WHAT IS NEEDED:
Provide the number of lines in the records that hold the string "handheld", without any other words.

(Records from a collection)
# # #
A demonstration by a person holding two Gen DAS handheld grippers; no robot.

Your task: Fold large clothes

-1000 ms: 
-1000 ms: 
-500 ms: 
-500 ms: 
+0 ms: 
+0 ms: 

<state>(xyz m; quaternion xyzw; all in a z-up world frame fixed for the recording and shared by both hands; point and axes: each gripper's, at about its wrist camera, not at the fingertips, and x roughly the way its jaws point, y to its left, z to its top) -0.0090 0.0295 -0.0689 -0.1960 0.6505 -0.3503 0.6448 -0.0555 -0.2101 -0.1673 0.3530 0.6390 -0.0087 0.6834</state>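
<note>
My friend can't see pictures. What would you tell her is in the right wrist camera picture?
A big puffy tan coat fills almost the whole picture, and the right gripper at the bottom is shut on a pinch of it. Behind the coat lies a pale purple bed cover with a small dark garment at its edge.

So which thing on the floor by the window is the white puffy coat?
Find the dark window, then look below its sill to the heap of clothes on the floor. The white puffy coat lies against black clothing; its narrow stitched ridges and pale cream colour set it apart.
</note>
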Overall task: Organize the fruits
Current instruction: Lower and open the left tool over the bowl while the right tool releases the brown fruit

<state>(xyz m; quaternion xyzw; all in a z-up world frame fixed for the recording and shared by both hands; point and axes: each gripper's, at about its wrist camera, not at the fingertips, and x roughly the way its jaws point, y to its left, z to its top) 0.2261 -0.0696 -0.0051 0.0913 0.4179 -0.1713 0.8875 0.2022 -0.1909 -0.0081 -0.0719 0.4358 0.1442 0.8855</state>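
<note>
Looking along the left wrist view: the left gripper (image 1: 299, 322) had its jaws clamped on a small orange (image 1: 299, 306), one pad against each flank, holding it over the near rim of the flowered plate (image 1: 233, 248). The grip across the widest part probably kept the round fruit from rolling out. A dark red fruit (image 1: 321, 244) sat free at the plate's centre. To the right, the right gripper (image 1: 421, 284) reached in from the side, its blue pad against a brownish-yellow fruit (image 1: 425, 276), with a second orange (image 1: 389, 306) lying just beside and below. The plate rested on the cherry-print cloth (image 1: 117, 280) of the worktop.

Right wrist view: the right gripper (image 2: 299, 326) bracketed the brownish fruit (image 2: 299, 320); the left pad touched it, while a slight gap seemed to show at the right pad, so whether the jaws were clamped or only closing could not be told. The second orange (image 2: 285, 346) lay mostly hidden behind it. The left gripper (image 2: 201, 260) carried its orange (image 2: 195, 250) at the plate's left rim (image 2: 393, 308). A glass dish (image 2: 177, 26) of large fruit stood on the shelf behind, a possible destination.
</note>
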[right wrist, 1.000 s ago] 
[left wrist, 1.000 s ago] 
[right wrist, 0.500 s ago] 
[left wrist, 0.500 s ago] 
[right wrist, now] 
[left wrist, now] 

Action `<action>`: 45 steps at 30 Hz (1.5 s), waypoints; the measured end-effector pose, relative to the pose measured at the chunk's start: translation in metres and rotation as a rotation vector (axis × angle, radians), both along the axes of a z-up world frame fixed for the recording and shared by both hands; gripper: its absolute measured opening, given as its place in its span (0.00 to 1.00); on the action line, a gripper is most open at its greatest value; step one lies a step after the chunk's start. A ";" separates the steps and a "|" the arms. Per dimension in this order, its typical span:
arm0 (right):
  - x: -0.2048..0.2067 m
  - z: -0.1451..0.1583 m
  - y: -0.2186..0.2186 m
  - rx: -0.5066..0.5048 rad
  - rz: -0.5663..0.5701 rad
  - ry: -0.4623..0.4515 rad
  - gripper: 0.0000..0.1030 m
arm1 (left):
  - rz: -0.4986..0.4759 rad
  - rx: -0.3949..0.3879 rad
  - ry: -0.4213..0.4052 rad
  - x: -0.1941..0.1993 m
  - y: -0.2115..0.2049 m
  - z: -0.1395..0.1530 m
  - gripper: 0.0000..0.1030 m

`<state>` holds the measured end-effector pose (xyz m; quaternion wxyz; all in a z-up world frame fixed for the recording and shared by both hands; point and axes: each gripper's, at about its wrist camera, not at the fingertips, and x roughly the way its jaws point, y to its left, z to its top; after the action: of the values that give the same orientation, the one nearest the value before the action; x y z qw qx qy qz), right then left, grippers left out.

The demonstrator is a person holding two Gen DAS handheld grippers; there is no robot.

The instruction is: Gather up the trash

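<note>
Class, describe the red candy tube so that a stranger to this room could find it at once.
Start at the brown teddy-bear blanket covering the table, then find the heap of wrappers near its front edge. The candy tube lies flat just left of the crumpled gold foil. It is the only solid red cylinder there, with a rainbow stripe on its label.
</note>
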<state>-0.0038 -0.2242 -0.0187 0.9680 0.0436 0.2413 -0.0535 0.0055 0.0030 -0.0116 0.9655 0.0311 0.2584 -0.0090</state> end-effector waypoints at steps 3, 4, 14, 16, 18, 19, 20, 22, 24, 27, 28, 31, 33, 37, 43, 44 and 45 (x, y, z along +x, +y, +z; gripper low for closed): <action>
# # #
ANSWER FOR THE TASK:
2